If the world was destroyed in war and destruction, the cockroach would be the singular survivor. Welcome to the dreams of one struggling actor whose reality is wrecked by the Cockroach Dialogues. Mark Binet is Wayne, a guy who moved to LA with his singer girlfriend Tea (Asia Lynn Pitts) to make their dreams of being stars come true. However, with little money coming in due to a lack of work and their hunger, for both food and a break, growing stronger and more desperate by the minute, Wayne becomes plagued by dreams of a giant cockroach who talks to him. As Wayne argues with the cockroach over food, Tea meets her own version of a cockroach as Bob (Andy McQuade), a sleazy record producer who offers Tea a lunch date with a hotel room dessert. The hunger and nightmares swirl as Tea and Wayne try to figure out whether their dreams of the big Los Angeles lights are worth the nightmares that plague them day and night. A beautiful and creepy take on the struggles that many people experience in trying to make their dreams come true. Will they hang around with the likes of the cockroach or will they do what makes them happy, even if it means leaving the bigger dreams behind.

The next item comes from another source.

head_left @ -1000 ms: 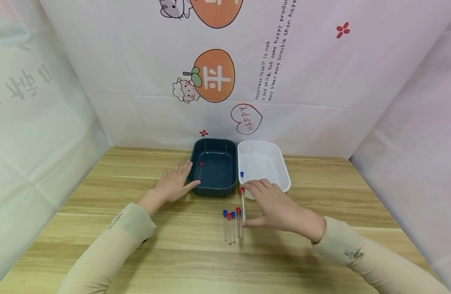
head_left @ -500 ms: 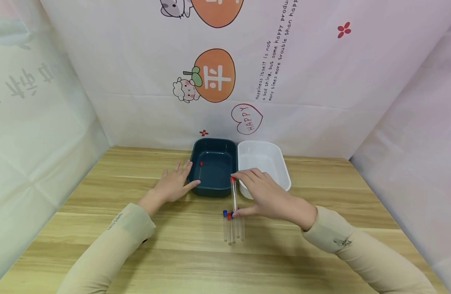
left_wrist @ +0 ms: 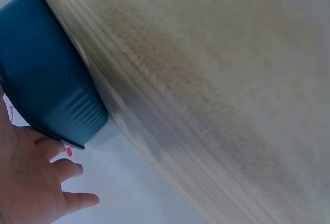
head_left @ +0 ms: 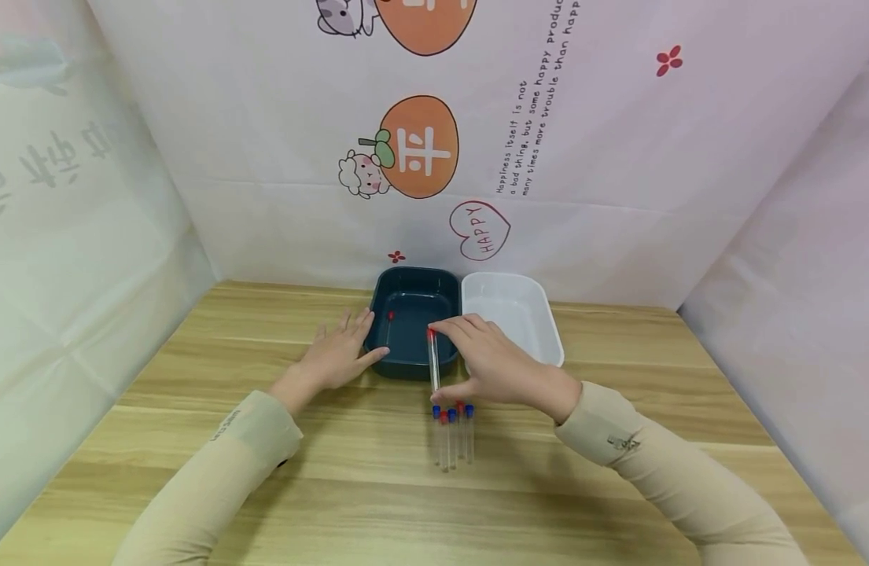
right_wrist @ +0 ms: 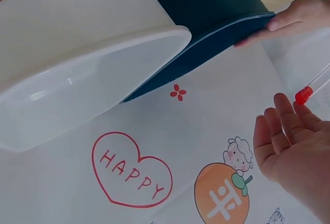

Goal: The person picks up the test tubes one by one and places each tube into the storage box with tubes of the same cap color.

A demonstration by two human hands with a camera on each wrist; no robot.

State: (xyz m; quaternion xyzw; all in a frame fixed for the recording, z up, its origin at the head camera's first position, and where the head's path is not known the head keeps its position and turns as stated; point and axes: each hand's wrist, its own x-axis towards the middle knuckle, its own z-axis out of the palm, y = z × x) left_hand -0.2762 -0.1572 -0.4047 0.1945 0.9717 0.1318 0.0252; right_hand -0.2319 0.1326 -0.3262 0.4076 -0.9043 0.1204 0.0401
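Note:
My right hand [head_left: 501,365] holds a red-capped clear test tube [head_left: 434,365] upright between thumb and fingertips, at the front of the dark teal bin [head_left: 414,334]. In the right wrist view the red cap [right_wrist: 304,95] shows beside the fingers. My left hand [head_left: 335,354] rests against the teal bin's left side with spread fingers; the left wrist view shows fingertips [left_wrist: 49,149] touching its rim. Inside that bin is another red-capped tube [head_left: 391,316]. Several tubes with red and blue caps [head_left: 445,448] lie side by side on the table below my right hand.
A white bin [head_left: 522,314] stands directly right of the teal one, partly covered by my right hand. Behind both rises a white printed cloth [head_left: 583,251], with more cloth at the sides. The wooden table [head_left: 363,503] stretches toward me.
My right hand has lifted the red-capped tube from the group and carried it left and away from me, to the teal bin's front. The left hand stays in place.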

It is no wonder that the Cockroach Dialogues received a Fringe Encore as it is brilliantly written and very well acted. Major props go to Jeryd Pojawa for the amazing costume design of the cockroach and Demitris Hartman who played the cockroach in a gross and yet slightly endearing sort of way. If life is a nightmare and a dream combined into one that no can awake from, they may soon find themselves in their own Cockroach Dialogues.